I have never witnessed a Eucharistic miracle. Still, I have watched two religious sisters rush to the aid of a priest after he tripped and spilled the precious Blood. They knelt and kissed the ground, dabbed away at the carpet with clean linens, and stayed watch with their Lord until Mass had ended. 

So no, I have never witnessed a Eucharistic miracle, at least not in the traditional sense. But I have attended the most holy Mass for nearly thirty-two years, I have read Scripture, immersed myself in the stories of the saints, and have had the honor of observing my brothers and sisters in Christ bear witness to the Real Presence with profound devotion. In the moments when doubt whispered—really? How can His Body actually be contained in that little white host? Why would He give Himself up for you?—I have prayed, “Lord, I believe; help my unbelief!” (Mark 9:24). And I recall the unwavering faith of all these people who have allowed me to know that the Eucharist is truly the most precious gift, the source and the summit of our faith.

Oh, my sisters, do we realize—truly realize—that every time we witness the consecration, we are, in fact, witnessing a miracle? Yes, it is something that transcends our understanding. But do we allow ourselves to be filled with awe and wonder? Do we let the weight of this miracle deepen our faith? Are we willing to discover that only Jesus has the words to eternal life and that it is only He who can quench our thirst and satisfy our deepest hunger?

So tomorrow, on the Solemnity of the Most Holy Body and Blood of Christ, let us hear anew the words Jesus speaks to us in Sunday’s gospel: 

While they were eating, he took bread, said the blessing, broke it, gave it to them, and said, "Take it; this is my body." Then he took a cup, gave thanks, and gave it to them, and they all drank from it. He said to them, "This is my blood of the covenant, which will be shed for many” (Mark 14:22-24).
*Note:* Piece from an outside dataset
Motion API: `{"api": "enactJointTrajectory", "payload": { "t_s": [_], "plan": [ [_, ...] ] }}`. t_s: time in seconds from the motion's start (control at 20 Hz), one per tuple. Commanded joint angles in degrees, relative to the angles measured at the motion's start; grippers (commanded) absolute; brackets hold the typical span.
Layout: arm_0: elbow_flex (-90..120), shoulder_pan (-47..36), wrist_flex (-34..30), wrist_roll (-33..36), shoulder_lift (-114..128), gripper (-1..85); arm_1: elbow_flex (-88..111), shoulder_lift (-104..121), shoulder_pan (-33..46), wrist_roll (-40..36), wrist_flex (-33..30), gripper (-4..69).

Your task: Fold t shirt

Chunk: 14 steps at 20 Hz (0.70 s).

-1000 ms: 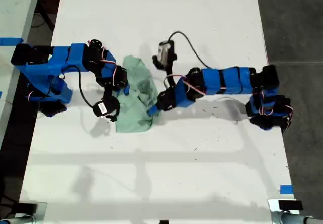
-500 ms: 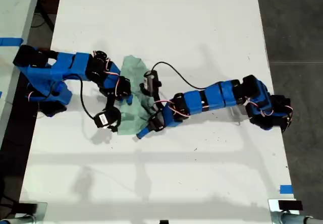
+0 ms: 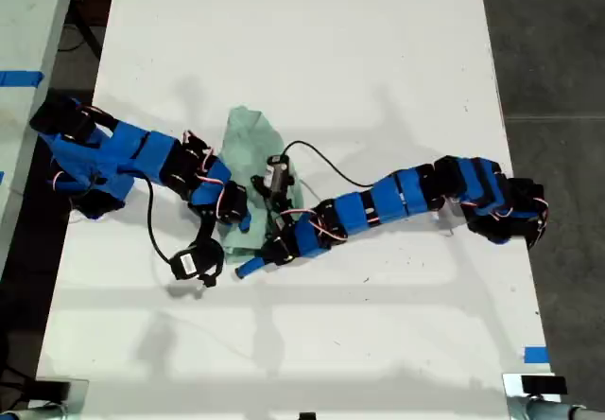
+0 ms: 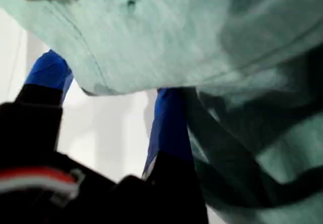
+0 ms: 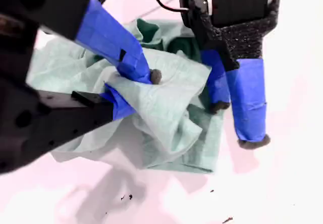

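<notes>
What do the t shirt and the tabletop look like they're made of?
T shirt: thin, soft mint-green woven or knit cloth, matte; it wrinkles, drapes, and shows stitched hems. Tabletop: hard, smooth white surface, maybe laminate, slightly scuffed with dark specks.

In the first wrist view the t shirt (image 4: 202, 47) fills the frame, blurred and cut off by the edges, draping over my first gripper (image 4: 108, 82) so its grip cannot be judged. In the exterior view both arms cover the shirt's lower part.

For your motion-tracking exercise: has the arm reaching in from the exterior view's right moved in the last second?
Yes. Its gripper has slid along the t shirt toward the exterior view's lower left, nearer the table edge at the bottom.
</notes>
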Motion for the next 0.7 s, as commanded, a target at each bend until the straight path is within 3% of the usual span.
{"api": "enactJointTrajectory", "payload": {
  "t_s": [0.0, 0.2, 0.45, 0.65],
  "plan": [
    [-3.96, 2.11, -0.35, -2.02, 0.97, -0.3, -2.9, -2.9, -1.85, 2.64, 0.97, 29.3],
    [-3.96, 2.37, -0.62, -2.02, 1.32, -0.3, -2.9, 1.93, -3.52, 4.75, 13.36, 27.1],
    [-3.87, 2.64, -0.62, -2.46, -0.09, -0.3, -2.81, 9.49, -0.18, 11.78, 39.9, 25.3],
    [-3.87, 3.6, -0.53, -3.78, -4.13, 0.9, -2.72, 12.13, 0.53, 11.78, 47.99, 24.9]
  ]
}}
Everything we are, everything we hope to be, everything we do in our daily lives—it all finds its meaning and fulfillment in the Eucharist, which Jesus instituted with these very words the night before He died. These words are not just a distant historical event. They are made new at every Mass so that Jesus’ sacrifice on the cross is perpetuated throughout the ages until He comes again.[2]

Far from a mere symbol, the Eucharist is where heaven meets earth, a sacred gift, the greatest mystery of our faith, where we encounter our living God, and where Jesus offers Himself entirely to us. Ever so humbly, Jesus invites us to receive Him and to allow Him to dwell within us so that He may transform and sustain us on our journey home to Him. May our hearts be open to receive all that He is—Body, Blood, soul, and divinity—and may our lives reflect the profound love and sacrifice He gives us in this Most Blessed Sacrament. 

Food for thought or journaling...

Reflect on your mindset and attitude as you receive the Eucharist. Do you approach it with reverence, gratitude, and awareness of its profound significance, or has it become a routine action? Consider ways you can deepen your appreciation and understanding of this sacred sacrament.

Lord, I believe, help my unbelief. Give me eyes of faith that I may know Your true presence in the most holy sacrament of the altar, and may my witness to Your presence help others who are struggling to believe in the Eucharist. Jesus, increase the faith of my brothers and sisters who do not believe in the Eucharist. Unite Your Church so that we may be one. 

[1] Magis Center, “4 Approved Eucharistic Miracles from the 21st Century,” Magis Center (November 15, 2023); https://www.magiscenter.com/blog/approved-eucharistic-miracles-21st-century.
[2] Catechism of the Catholic Church, 2nd edition (Vatican: Libreria Editrice Vaticana, 2012), #1323.